**Your objective:**
Return exactly the lines below, starting with the one that has "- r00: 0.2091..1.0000" and going on through the one that has "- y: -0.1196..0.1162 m".

(Data supplied Opens)

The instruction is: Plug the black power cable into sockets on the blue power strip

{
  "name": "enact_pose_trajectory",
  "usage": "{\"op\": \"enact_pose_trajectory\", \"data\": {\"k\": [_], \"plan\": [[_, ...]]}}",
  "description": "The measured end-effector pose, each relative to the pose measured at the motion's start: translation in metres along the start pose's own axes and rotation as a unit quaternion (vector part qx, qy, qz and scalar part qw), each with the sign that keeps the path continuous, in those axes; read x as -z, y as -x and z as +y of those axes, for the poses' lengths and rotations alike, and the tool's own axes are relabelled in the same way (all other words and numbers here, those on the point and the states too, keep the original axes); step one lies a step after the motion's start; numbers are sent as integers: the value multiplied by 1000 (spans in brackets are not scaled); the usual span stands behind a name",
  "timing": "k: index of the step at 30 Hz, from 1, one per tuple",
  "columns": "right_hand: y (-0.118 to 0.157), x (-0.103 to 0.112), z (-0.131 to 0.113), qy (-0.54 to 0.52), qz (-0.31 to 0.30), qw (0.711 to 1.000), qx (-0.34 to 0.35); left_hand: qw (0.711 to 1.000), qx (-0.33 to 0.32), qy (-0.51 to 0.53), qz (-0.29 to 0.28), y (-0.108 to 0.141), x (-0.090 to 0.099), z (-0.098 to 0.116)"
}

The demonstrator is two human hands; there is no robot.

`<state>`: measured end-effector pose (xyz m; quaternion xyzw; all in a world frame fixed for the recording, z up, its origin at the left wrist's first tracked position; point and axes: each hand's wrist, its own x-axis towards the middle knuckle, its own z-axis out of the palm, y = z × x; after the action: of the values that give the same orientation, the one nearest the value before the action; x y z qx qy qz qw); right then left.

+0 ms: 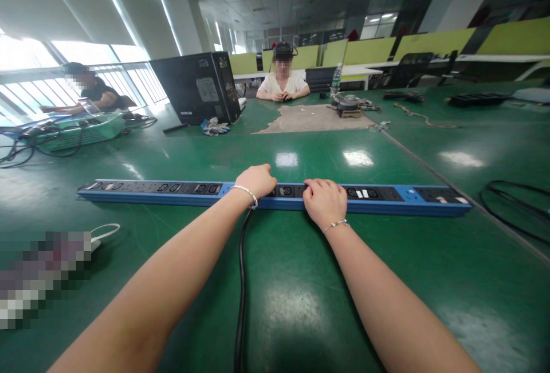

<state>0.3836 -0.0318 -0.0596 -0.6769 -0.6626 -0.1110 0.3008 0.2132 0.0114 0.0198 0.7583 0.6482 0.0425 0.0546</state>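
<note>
A long blue power strip [373,207] with a black face and several sockets lies crosswise on the green table. My left hand [256,180] is closed at the strip's middle, its fingers curled down onto the face; the fingertips are mostly hidden. To its right, my right hand [325,201] bends its fingers over the strip, knuckles up, thumb side toward the left hand. Between the two hands a short stretch of sockets shows. A black cable [241,287] runs from beneath the left wrist toward me.
On the left lie a pixelated object [47,275] and a green basket [77,132] of cables. A black computer case [195,87] stands behind, with gloves [215,126] beside it. One person [282,81] sits opposite, another [92,89] far left. Black cable coils [515,201] lie right.
</note>
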Motion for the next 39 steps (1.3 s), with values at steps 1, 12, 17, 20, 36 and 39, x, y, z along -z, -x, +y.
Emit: {"op": "enact_pose_trajectory", "data": {"k": [1, 12, 17, 20, 36, 39], "plan": [[0, 0, 0, 0, 1, 1000, -1, 1000, -3, -4, 2, 0, -1, -1], [0, 2, 0, 0, -1, 1000, -3, 999, -18, -29, 11, 7, -2, 7], [0, 1, 0, 0, 5, 1000, 2, 999, -8, -32, 20, 18, -9, 16], [0, 0, 1, 0, 11, 1000, 7, 999, -10, -30, 41, 23, -17, 16], [7, 0, -60, -178, -90, 969, 144, 973, -156, 28, 170, 41, -50, -49], [3, 3, -56, -179, -126, 963, 156, 965, -196, 18, 173, 42, -59, -56]]}}
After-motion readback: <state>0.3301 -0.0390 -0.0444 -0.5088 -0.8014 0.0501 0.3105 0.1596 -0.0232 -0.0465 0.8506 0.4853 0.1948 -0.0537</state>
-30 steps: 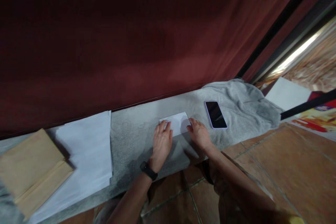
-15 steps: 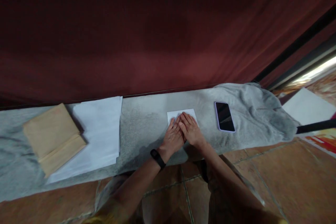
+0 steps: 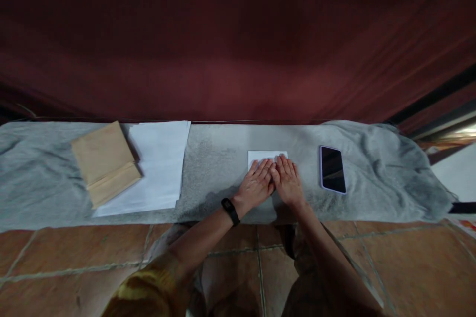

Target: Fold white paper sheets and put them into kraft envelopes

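Observation:
A small white piece of paper (image 3: 267,154), apparently folded, lies on the grey cloth in front of me. Both palms rest flat on it and hide most of its near part; the far edge and corners show. My left hand (image 3: 257,182), with a black band on the wrist, has its fingers stretched out over the paper's left and middle. My right hand (image 3: 287,182) lies beside it with fingers extended over the right part. The two hands touch near the thumbs and fingertips.
The grey cloth (image 3: 219,158) covers a long narrow surface. At left, a brown paper packet (image 3: 106,158) lies on a stack of white sheets (image 3: 161,163). A phone in a purple case (image 3: 332,169) lies to the right. A dark red curtain (image 3: 223,79) hangs behind; floor tiles (image 3: 89,257) show below.
My view has turned, so the surface now appears more level. Both hands stay on the white paper, lying a little flatter and more spread across it.

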`<state>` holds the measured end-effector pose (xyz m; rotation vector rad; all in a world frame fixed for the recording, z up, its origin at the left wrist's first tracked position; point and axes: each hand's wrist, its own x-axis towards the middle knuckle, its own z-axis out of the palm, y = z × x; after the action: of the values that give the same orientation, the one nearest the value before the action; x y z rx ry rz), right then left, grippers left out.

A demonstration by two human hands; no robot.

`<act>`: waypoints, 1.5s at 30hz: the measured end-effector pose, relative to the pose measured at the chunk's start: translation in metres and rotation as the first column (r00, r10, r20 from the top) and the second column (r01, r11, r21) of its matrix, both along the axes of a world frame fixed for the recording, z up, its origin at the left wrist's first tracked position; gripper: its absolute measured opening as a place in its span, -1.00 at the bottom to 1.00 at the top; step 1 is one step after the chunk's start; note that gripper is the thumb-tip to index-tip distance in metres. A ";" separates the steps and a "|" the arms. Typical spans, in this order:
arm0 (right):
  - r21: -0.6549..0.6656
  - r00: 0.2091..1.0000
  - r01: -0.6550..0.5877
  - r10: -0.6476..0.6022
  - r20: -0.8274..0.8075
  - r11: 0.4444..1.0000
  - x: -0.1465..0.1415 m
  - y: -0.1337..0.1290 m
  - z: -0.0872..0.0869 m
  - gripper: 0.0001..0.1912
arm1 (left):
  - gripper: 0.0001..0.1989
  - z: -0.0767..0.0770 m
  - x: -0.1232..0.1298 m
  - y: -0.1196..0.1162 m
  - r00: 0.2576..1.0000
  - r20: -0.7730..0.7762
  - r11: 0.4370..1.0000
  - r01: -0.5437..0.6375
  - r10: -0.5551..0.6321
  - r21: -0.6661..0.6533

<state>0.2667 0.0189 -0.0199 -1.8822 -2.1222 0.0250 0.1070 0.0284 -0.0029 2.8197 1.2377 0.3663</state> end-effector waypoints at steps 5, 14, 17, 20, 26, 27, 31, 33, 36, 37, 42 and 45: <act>0.061 0.999 0.039 -0.040 0.010 0.997 0.000 -0.001 -0.004 -0.36 | -0.40 0.001 -0.010 0.004 0.987 0.040 0.987 -0.154 0.155 -0.035; 0.144 0.991 0.136 -0.137 -0.005 0.980 0.005 -0.003 -0.004 -0.34 | -0.39 0.001 -0.023 0.008 0.916 -0.034 0.916 -0.401 0.400 -0.031; 0.140 0.992 0.127 -0.122 -0.040 0.982 -0.004 0.004 0.003 -0.34 | -0.41 0.004 -0.022 0.011 0.915 -0.009 0.915 -0.403 0.403 -0.003; 0.093 0.995 -0.001 0.011 -0.101 0.996 -0.024 0.014 0.011 -0.38 | -0.43 0.006 -0.019 0.016 0.947 0.009 0.947 -0.321 0.321 0.005; 0.031 0.994 -0.092 0.093 -0.061 0.995 -0.053 0.020 0.009 -0.42 | -0.41 -0.001 -0.022 0.019 0.966 -0.058 0.967 -0.254 0.252 -0.030; 0.040 0.996 -0.075 0.077 -0.036 0.996 -0.053 0.019 0.007 -0.42 | -0.41 -0.002 -0.025 0.019 0.962 -0.056 0.962 -0.271 0.269 -0.031; 0.111 0.999 -0.031 0.027 0.038 0.993 -0.044 0.014 -0.003 -0.42 | -0.42 -0.006 -0.041 0.016 0.946 -0.029 0.945 -0.325 0.324 -0.026; 0.142 0.998 -0.009 0.001 0.058 0.990 -0.037 0.011 -0.006 -0.41 | -0.42 -0.005 -0.048 0.013 0.942 -0.019 0.942 -0.336 0.335 -0.028; 0.166 0.997 0.005 -0.019 0.081 0.986 -0.030 0.009 -0.010 -0.39 | -0.43 0.003 -0.056 0.013 0.943 -0.005 0.942 -0.334 0.334 -0.047; 0.169 0.996 0.006 -0.021 0.086 0.986 -0.029 0.009 -0.011 -0.38 | -0.44 0.008 -0.062 0.014 0.942 0.005 0.941 -0.335 0.336 -0.047; 0.172 0.994 0.007 -0.025 0.105 0.985 -0.027 0.010 -0.013 -0.37 | -0.50 0.047 -0.141 0.032 0.831 0.136 0.833 -0.550 0.539 0.060; 0.184 0.993 0.001 -0.023 0.117 0.983 -0.027 0.010 -0.013 -0.39 | -0.56 0.070 -0.221 0.032 0.647 0.216 0.649 -0.758 0.732 0.070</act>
<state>0.2397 0.0286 -0.0333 -1.8288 -2.1071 -0.2829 -0.1136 0.0604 0.0670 2.1307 2.3776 0.7298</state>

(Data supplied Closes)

**Output for this task:**
  - r00: 0.2091..1.0000
  - r01: -0.6550..0.5877
  - r10: -0.6476..0.6022
  - r20: -0.8274..0.8075
  - r11: 0.4444..1.0000
  - x: -0.1465..0.1415 m
  - y: -0.1337..0.1290 m
  - z: -0.0872..0.0869 m
  - gripper: 0.0001..0.1912
arm1 (left):
  - gripper: 0.0001..0.1989
  - z: -0.0767..0.0770 m
  - x: -0.1232..0.1298 m
  - y: -0.1196..0.1162 m

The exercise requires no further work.